En el siglo siguiente al del rey Afonso, en 1513, con la ayuda de la reina Leonor, se fundó en las islas un pequeño monasterio de monjes jerónimos, que buscaban un lugar para su retiro espiritual y para ayudar a las víctimas de los numerosos naufragios que generaba esa costa. Salvando las distancias, es lo que hoy en día buscan también los muchos retiros que en distintos puntos de la costa de Peniche ofrecen interesantes combinaciones de mindfulness, yoga, meditación y surf. Esperemos que la historia moderna sea más propicia para estas iniciativas porque la del monasterio y los pobres monjes jerónimos acabó en cierre apenas unos años después de su fundación ya que el monasterio era frecuentemente atacado por piratas y sus miembros tomados como esclavos. Seguramente fueron unos adelantados para su tiempo y no consiguieron que todo el mundo viera la paz, belleza y espiritualidad que inspira esta costa atlántica.

La tercera historia conecta el pasado y el siglo XXI a través del mar, el fútbol y la tecnología. En 2018 la empresa Apple rodó un cortometraje sobre una supuesta rivalidad histórica entre los equipos de fútbol de Baleal y Peniche, que preferían dirimir en terreno neutral sus partidos y elegían para ello desplazarse hasta las Berlengas. Se puede ver el vídeo en este enlace. La historia es, obviamente, de ficción y se dirigía más bien a mostrar la excelencia técnica del  modelo de teléfono con el que está grabado el anuncio. Pero, en cierto modo, nos permite entender la dificultad de quienes viven del mar y valorar mejor a todos aquellos que se aventuraron desde tiempos inmemoriales a surcar las aguas y descubrir los misterios que ocultaban. Es una historia costumbrista que conecta el pasado y el presente a través del mar y de estas islas tan especiales. Si al ver el vídeo te entran ganas de visitar las islas, ten en cuenta que desde el 1 de junio de 2022 está en funcionamiento una tasa turística de 3 euros, Berlengas Pass, destinada a mejorar las infraestructuras y asegurar que el número de visitantes diarios no supere las 550 personas.  

I will leave a light on

La profesión de farero siempre fue un auténtico reto, apto solamente para los más aguerridos, capaces de vivir en lugares medio aislados y muchas veces con condiciones meteorológicas muy duras. A medida que el funcionamiento de los faros se ha ido automatizando, han dejado de necesitar personal viviendo permanentemente en ellos y las nuevas tecnologías han hecho también que sean menos imprescindibles en la navegación y que hayan perdido algo de protagonismo.

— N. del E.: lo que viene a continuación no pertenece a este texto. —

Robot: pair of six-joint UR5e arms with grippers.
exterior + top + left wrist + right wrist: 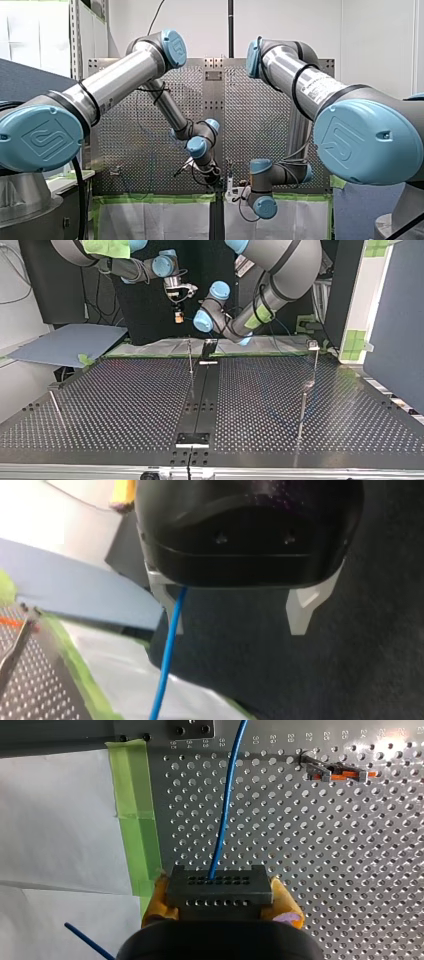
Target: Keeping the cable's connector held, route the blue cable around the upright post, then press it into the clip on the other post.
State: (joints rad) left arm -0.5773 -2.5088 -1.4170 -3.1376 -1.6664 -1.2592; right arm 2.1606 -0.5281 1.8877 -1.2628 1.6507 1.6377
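Observation:
My right gripper (220, 906) is shut on the dark grey connector block (219, 890), its yellow pads (156, 901) pressing on both sides. The blue cable (225, 810) leaves the block and runs away over the perforated table. In the left wrist view the blue cable (167, 665) hangs down close beside one pale finger (167, 602) of my left gripper (237, 627), which is open and grips nothing. Across the table, a thin upright post (190, 357) stands near the middle, and a taller post with a clip on top (313, 346) at the top view's right.
A grey and orange fitting (335, 770) sits on the perforated plate ahead of my right gripper. Green tape (135, 810) marks the plate's edge, with white sheeting beyond. A black rail (200, 400) runs down the table's middle. A leaning rod (56, 407) stands at the top view's left.

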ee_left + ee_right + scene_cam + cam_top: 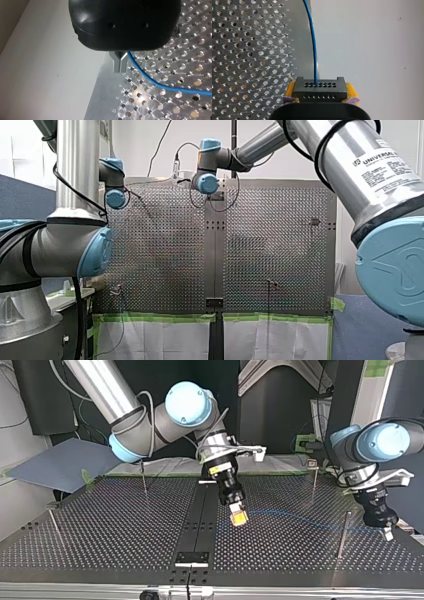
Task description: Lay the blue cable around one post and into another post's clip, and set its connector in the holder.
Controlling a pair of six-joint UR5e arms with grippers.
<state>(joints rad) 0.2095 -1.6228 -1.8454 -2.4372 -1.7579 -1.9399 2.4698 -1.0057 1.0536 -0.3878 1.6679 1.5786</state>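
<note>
Blue and thread-thin, the blue cable (313, 45) is strung low over the perforated table (115, 530) between my two grippers, so across the top view we go, from its left. First a thin post (144, 476), bare, nothing laid round it yet. Then my right gripper (238, 518), tilted down over the table's middle, yellow pads clamped on the sides of the black connector (320, 89), the cable leaving the connector's face straight ahead. From there the line sags in a shallow arc, passing close by the near post (344, 532), whether touching I cannot tell, and ends at my left gripper (120, 65), metal fingers pinched together on the cable by the table's edge. I judge it light and floppy: it holds no shape and would slip through a loose pinch, so tension must come from both ends. The connector is the rigid part, best held by its flat sides. The cable itself wants a hold close to whichever post it bends round.
</note>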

Mantienen sin embargo intacta su aura romántica y aventurera. Y por eso es de agradecer la iniciativa del gobierno de Portugal de permitir la visita pública de la mayoría de ellos. En la región Oeste solamente tenemos en la actualidad dos faros en funcionamiento, ambos además muy próximos entre sí, uno en el cabo Carvoeiro de Peniche y el otro justo en frente, en las islas Berlengas.

Pero a una corta distancia hacia el norte tenemos también los de Aveiro, Mondego (Figueira de Foz) y Penedo da Saudade (Marinha Grande). Tanto estos tres como los del cabo Carvoeiro y Berlenga se pueden visitar todos los martes, de 14 a 17 en verano y de 13.30 a 16.30 en invierno. Antes de acercarnos conviene echar un ojo en la web de la Autoridad Marítima Nacional para verificar que no estén cerrados por motivos operacionales o por alguna reforma.

Y para el que prefiera la comodidad de internet hay también la posibilidad de una visita virtual al faro de Bugio, ubicado en medio de la desembocadura del Tajo, cerca de Lisboa.

Así que para todos aquellos que necesitamos a veces una luz que nos guíe y una vista inspiradora y diferente del mar pues ya tenemos plan para la tarde del martes. Y si vamos con niños, seguro que somos capaces de imaginar con ellos una gran aventura de piratas y contrabandistas en ese entorno tan evocador. Obviamente, en la playlist en el coche de camino al faro no debe faltar I will leave a light on, de Tom Walker.